| Task to complete |
Line by line, copy the entries exactly, excluding the pictures.

● ● ● ● ● ● ●

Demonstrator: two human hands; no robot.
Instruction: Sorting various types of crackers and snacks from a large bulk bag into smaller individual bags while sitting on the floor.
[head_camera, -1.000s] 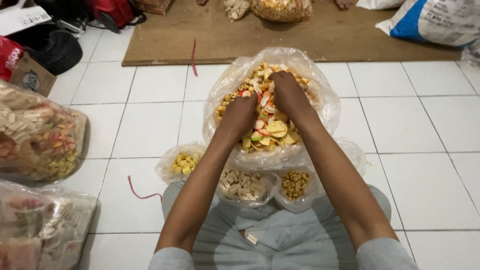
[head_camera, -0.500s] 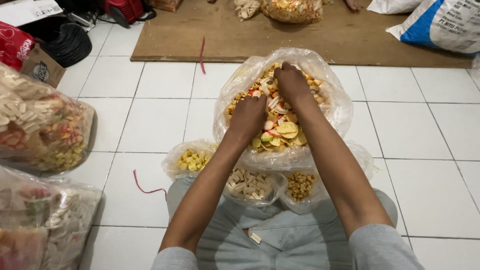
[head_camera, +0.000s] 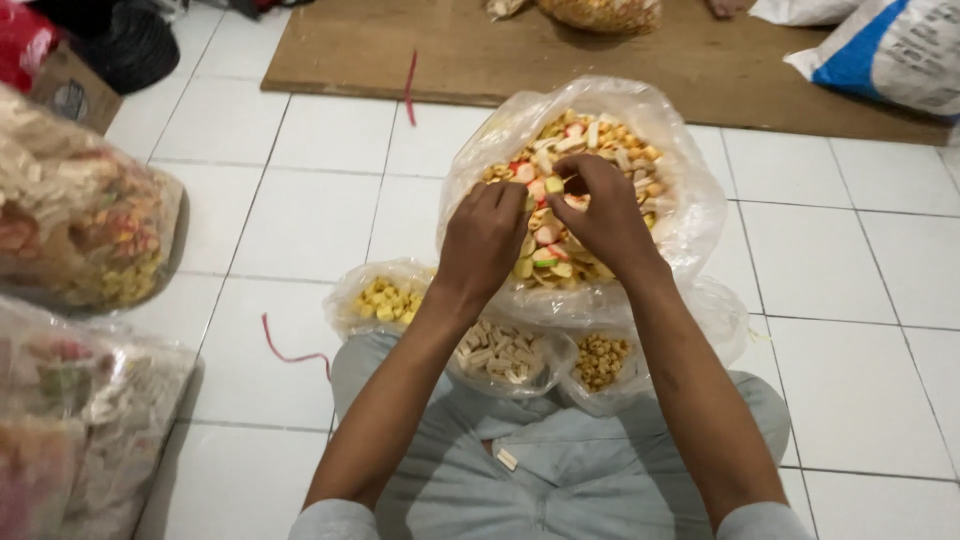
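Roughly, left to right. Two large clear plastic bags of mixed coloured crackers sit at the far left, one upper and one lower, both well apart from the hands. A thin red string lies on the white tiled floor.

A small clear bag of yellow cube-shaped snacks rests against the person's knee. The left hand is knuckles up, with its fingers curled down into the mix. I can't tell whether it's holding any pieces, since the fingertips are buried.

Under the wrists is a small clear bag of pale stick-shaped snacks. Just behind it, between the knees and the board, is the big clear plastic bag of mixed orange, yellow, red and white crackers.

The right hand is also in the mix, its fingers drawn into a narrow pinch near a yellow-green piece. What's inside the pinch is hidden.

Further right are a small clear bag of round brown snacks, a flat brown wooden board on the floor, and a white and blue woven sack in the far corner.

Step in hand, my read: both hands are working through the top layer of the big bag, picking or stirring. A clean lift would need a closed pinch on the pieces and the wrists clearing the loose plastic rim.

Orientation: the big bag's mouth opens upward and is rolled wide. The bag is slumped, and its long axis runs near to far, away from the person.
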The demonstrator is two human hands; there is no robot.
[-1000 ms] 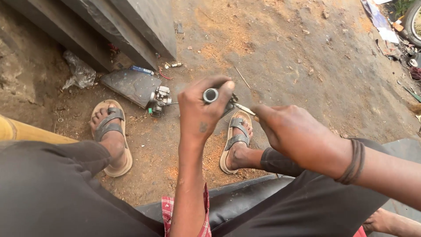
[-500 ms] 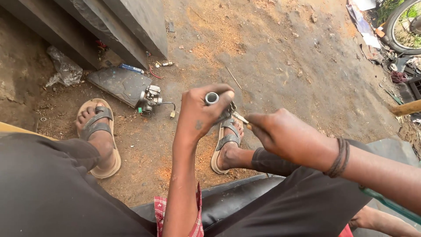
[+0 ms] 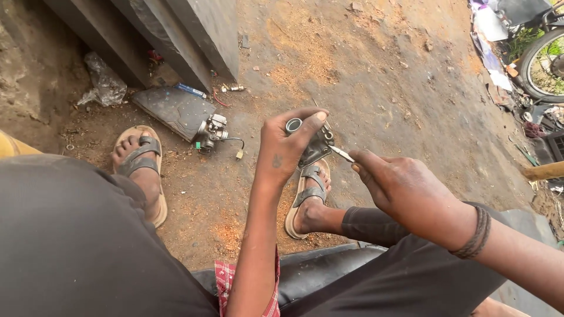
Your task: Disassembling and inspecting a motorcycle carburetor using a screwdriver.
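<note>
Above the dirt ground (image 3: 364, 70), left hand (image 3: 285, 149) gripping metal part (image 3: 311, 141).

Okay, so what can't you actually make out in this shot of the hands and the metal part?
Head view only:
- Metal part: mostly covered by the left hand; its full shape is hidden.
- Thin tool: its handle is hidden inside the right hand.
- Second metal part on the ground: too small for detail.
- Wheel: cut off by the right edge.
</note>
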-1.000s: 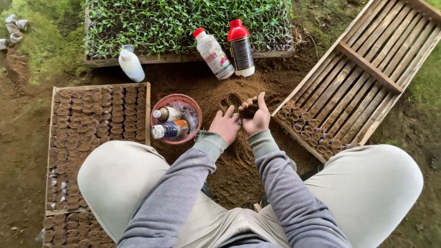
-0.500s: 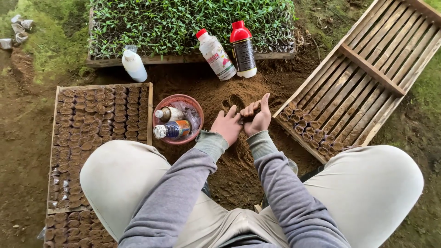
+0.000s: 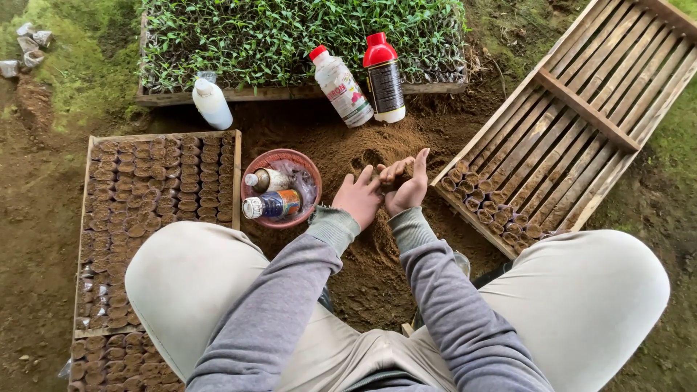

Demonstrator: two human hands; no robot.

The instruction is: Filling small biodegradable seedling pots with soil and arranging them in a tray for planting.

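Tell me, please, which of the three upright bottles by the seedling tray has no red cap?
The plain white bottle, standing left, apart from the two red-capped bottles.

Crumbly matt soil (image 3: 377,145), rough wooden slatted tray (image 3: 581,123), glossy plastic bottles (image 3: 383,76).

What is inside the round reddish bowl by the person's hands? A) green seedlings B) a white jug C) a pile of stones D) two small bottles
D: two small bottles lie on their sides inside the round reddish bowl, beside the left hand.
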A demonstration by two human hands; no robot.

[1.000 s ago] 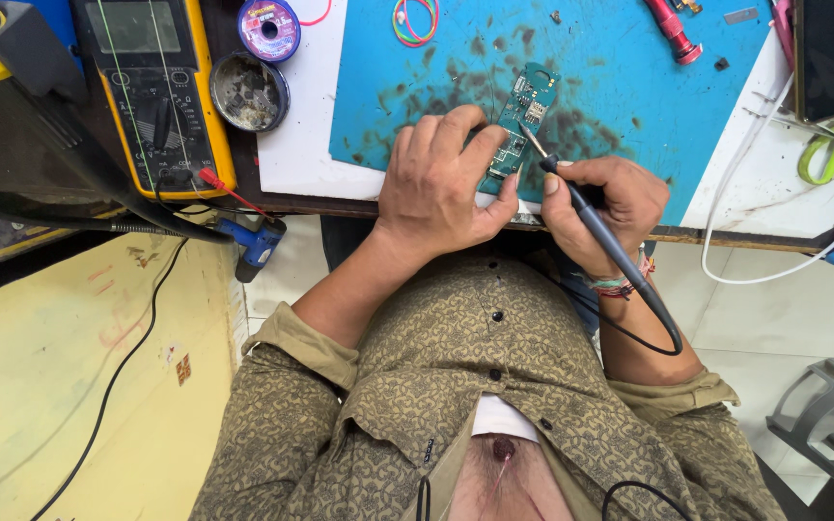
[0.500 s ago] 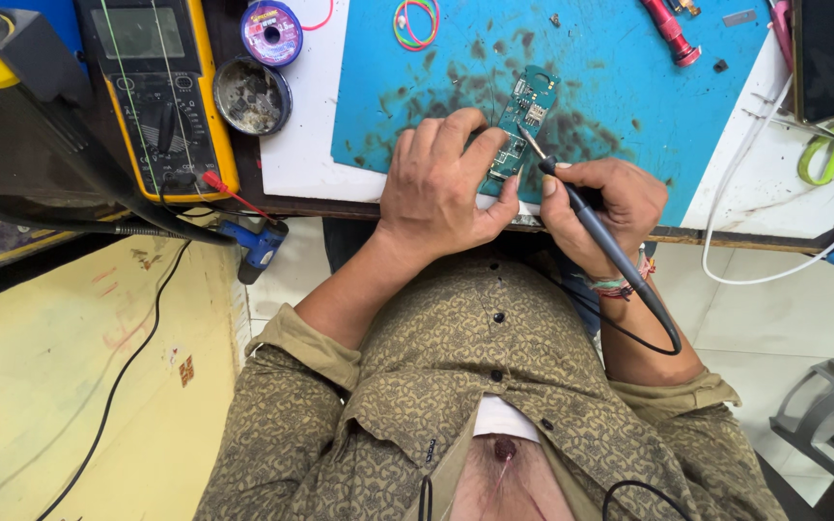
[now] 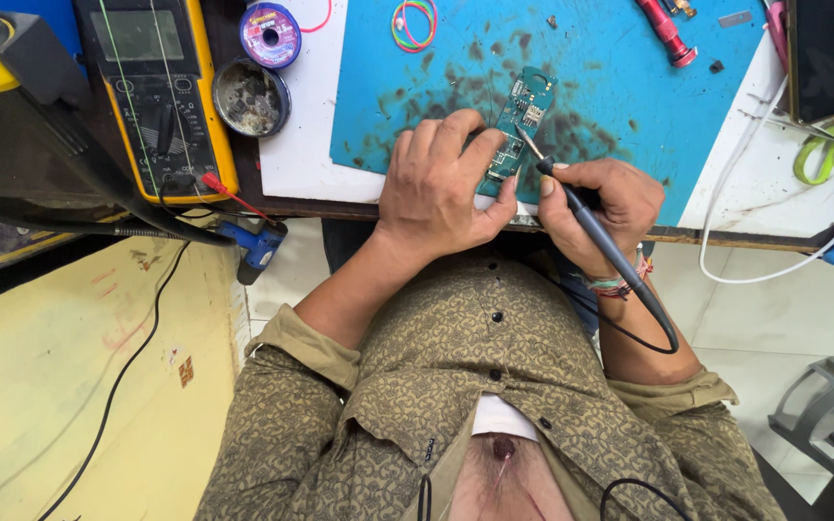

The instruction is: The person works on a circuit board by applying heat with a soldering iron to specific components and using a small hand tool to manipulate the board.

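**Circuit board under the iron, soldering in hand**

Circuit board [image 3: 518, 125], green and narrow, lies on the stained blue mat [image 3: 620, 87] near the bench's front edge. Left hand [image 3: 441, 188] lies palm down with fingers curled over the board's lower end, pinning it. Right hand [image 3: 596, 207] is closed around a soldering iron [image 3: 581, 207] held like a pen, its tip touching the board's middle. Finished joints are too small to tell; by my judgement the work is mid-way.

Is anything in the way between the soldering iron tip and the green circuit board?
Nothing visible. The soldering iron in the right hand has its tip on the circuit board; the left hand pins the board's near end, beside the tip.
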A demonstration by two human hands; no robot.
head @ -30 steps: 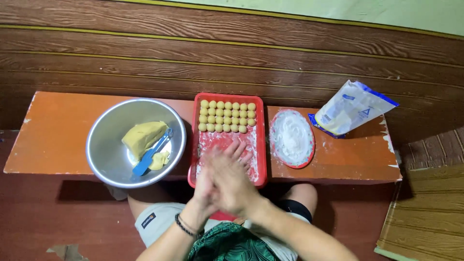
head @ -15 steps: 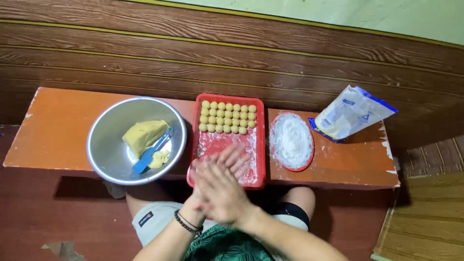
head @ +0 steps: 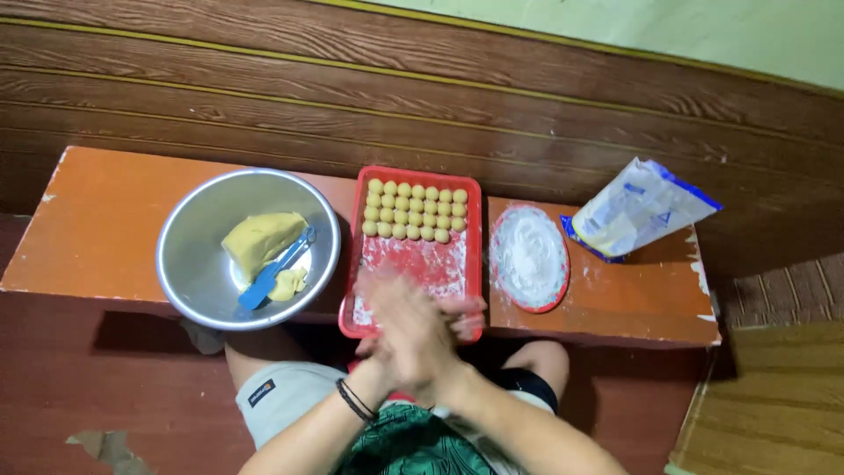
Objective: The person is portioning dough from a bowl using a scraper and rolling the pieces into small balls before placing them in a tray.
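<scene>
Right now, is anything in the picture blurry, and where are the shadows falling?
Head view: the pressed-together hands are smeared by motion; the dough balls and red tray stay sharp. The bench casts a dark shadow on the floor below; the metal bowl shows soft sheen, no harsh glare.

Before you stands an orange bench [head: 105, 229] against a dark wooden wall [head: 352, 79]. On your left a metal bowl [head: 202, 264] holds a yellow dough block [head: 259, 239] and a blue spatula [head: 274, 268]. To your right lies a red plate [head: 529, 258] dusted with white flour, and beside it a crumpled white-and-blue bag [head: 637, 209].
</scene>
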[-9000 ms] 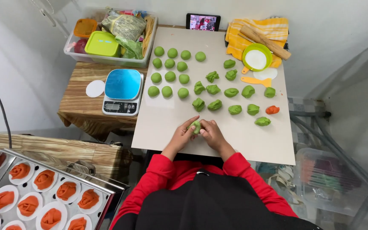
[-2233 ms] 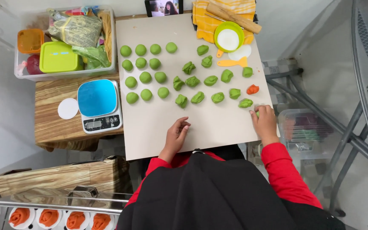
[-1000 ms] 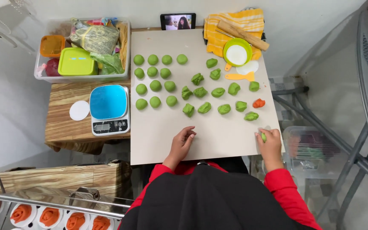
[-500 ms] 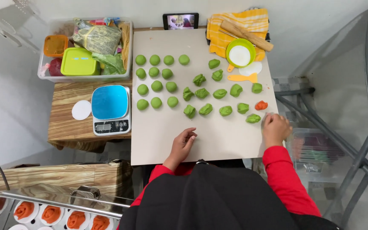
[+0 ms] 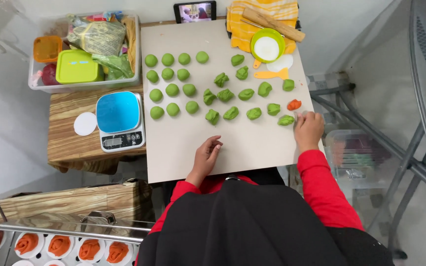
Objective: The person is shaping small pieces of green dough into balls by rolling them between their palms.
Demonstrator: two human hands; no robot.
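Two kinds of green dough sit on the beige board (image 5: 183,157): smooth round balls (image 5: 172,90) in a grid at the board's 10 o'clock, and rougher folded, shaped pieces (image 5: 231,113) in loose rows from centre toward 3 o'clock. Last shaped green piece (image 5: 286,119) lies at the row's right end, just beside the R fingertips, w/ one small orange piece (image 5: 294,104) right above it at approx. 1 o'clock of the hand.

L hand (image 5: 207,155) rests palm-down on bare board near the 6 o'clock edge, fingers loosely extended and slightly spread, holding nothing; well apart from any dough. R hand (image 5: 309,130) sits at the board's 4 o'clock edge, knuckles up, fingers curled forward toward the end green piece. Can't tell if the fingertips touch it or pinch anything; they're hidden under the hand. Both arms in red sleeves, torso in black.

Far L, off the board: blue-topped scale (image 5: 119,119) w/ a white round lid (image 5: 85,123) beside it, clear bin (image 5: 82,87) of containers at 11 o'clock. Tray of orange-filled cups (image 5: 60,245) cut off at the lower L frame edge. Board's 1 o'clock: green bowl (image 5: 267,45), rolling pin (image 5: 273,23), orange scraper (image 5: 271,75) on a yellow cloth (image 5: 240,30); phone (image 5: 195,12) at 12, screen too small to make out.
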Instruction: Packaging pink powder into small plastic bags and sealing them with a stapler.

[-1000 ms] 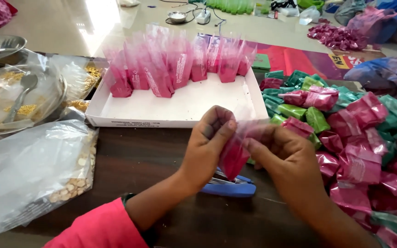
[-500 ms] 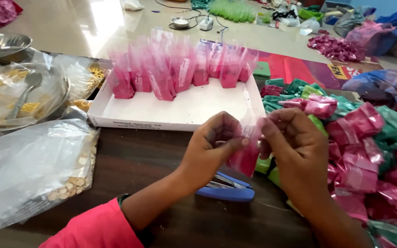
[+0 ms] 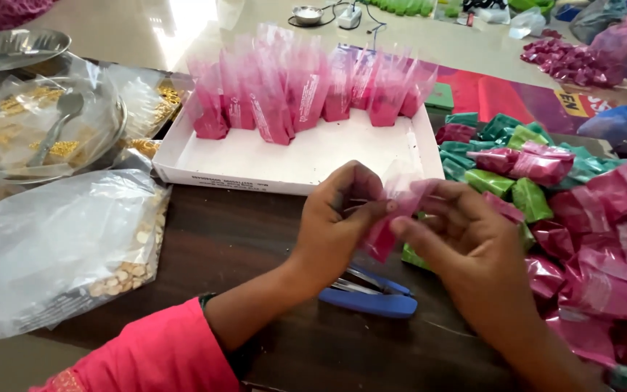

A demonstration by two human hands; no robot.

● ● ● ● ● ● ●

| Completed task |
Demonstrator: two human hands; no robot.
Instruction: Sorting various types of crackers and snacks from a large bulk bag into smaller individual bags while sitting on the floor.
[head_camera, -1.000s] 
[head_camera, -0.500s] 
[head_camera, +0.000s] 
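Roughly, left to right. Two large clear plastic bags of mixed coloured crackers sit at the far left, one upper and one lower, both well apart from the hands. A thin red string lies on the white tiled floor.

A small clear bag of yellow cube-shaped snacks rests against the person's knee. The left hand is knuckles up, with its fingers curled down into the mix. I can't tell whether it's holding any pieces, since the fingertips are buried.

Under the wrists is a small clear bag of pale stick-shaped snacks. Just behind it, between the knees and the board, is the big clear plastic bag of mixed orange, yellow, red and white crackers.

The right hand is also in the mix, its fingers drawn into a narrow pinch near a yellow-green piece. What's inside the pinch is hidden.

Further right are a small clear bag of round brown snacks, a flat brown wooden board on the floor, and a white and blue woven sack in the far corner.

Step in hand, my read: both hands are working through the top layer of the big bag, picking or stirring. A clean lift would need a closed pinch on the pieces and the wrists clearing the loose plastic rim.

Orientation: the big bag's mouth opens upward and is rolled wide. The bag is slumped, and its long axis runs near to far, away from the person.
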The demonstrator is two human hands; there is no robot.
[-1000 ms] 
[-500 ms] 
[+0 ms] 
Your task: Disassembling and inspecting a motorcycle carburetor using a screwdriver.
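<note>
Above the dirt ground (image 3: 364, 70), left hand (image 3: 285, 149) gripping metal part (image 3: 311, 141).

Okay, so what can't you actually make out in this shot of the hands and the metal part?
Head view only:
- Metal part: mostly covered by the left hand; its full shape is hidden.
- Thin tool: its handle is hidden inside the right hand.
- Second metal part on the ground: too small for detail.
- Wheel: cut off by the right edge.
</note>
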-1.000s: 
-0.500s: 
+0.000s: 

Demonstrator: two human hands; no robot.

The instruction is: Filling small biodegradable seedling pots with soil and arranging them in a tray for planting.

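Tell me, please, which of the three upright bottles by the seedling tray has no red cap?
The plain white bottle, standing left, apart from the two red-capped bottles.

Crumbly matt soil (image 3: 377,145), rough wooden slatted tray (image 3: 581,123), glossy plastic bottles (image 3: 383,76).

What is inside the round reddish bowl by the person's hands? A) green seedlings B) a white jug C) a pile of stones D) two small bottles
D: two small bottles lie on their sides inside the round reddish bowl, beside the left hand.
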A demonstration by two human hands; no robot.

[1.000 s ago] 
[0.500 s ago] 
[now] 

The instruction is: The person works on a circuit board by applying heat with a soldering iron to specific components and using a small hand tool to manipulate the board.

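**Circuit board under the iron, soldering in hand**

Circuit board [image 3: 518, 125], green and narrow, lies on the stained blue mat [image 3: 620, 87] near the bench's front edge. Left hand [image 3: 441, 188] lies palm down with fingers curled over the board's lower end, pinning it. Right hand [image 3: 596, 207] is closed around a soldering iron [image 3: 581, 207] held like a pen, its tip touching the board's middle. Finished joints are too small to tell; by my judgement the work is mid-way.

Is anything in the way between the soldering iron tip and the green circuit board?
Nothing visible. The soldering iron in the right hand has its tip on the circuit board; the left hand pins the board's near end, beside the tip.
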A demonstration by two human hands; no robot.
head @ -30 steps: 
head @ -15 steps: 
head @ +0 steps: 
Objective: The person is portioning dough from a bowl using a scraper and rolling the pieces into small balls before placing them in a tray.
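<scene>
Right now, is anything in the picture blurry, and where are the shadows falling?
Head view: the pressed-together hands are smeared by motion; the dough balls and red tray stay sharp. The bench casts a dark shadow on the floor below; the metal bowl shows soft sheen, no harsh glare.

Before you stands an orange bench [head: 105, 229] against a dark wooden wall [head: 352, 79]. On your left a metal bowl [head: 202, 264] holds a yellow dough block [head: 259, 239] and a blue spatula [head: 274, 268]. To your right lies a red plate [head: 529, 258] dusted with white flour, and beside it a crumpled white-and-blue bag [head: 637, 209].
</scene>
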[-9000 ms] 
[-2233 ms] 
[-1000 ms] 
[-500 ms] 
[+0 ms] 
Objective: The person is shaping small pieces of green dough into balls by rolling them between their palms.
Demonstrator: two human hands; no robot.
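Two kinds of green dough sit on the beige board (image 5: 183,157): smooth round balls (image 5: 172,90) in a grid at the board's 10 o'clock, and rougher folded, shaped pieces (image 5: 231,113) in loose rows from centre toward 3 o'clock. Last shaped green piece (image 5: 286,119) lies at the row's right end, just beside the R fingertips, w/ one small orange piece (image 5: 294,104) right above it at approx. 1 o'clock of the hand.

L hand (image 5: 207,155) rests palm-down on bare board near the 6 o'clock edge, fingers loosely extended and slightly spread, holding nothing; well apart from any dough. R hand (image 5: 309,130) sits at the board's 4 o'clock edge, knuckles up, fingers curled forward toward the end green piece. Can't tell if the fingertips touch it or pinch anything; they're hidden under the hand. Both arms in red sleeves, torso in black.

Far L, off the board: blue-topped scale (image 5: 119,119) w/ a white round lid (image 5: 85,123) beside it, clear bin (image 5: 82,87) of containers at 11 o'clock. Tray of orange-filled cups (image 5: 60,245) cut off at the lower L frame edge. Board's 1 o'clock: green bowl (image 5: 267,45), rolling pin (image 5: 273,23), orange scraper (image 5: 271,75) on a yellow cloth (image 5: 240,30); phone (image 5: 195,12) at 12, screen too small to make out.
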Instruction: Packaging pink powder into small plastic bags and sealing them with a stapler.

[-1000 ms] 
[-500 ms] 
[+0 ms] 

A demonstration by two human hands; no robot.

No more output will be given for this exercise.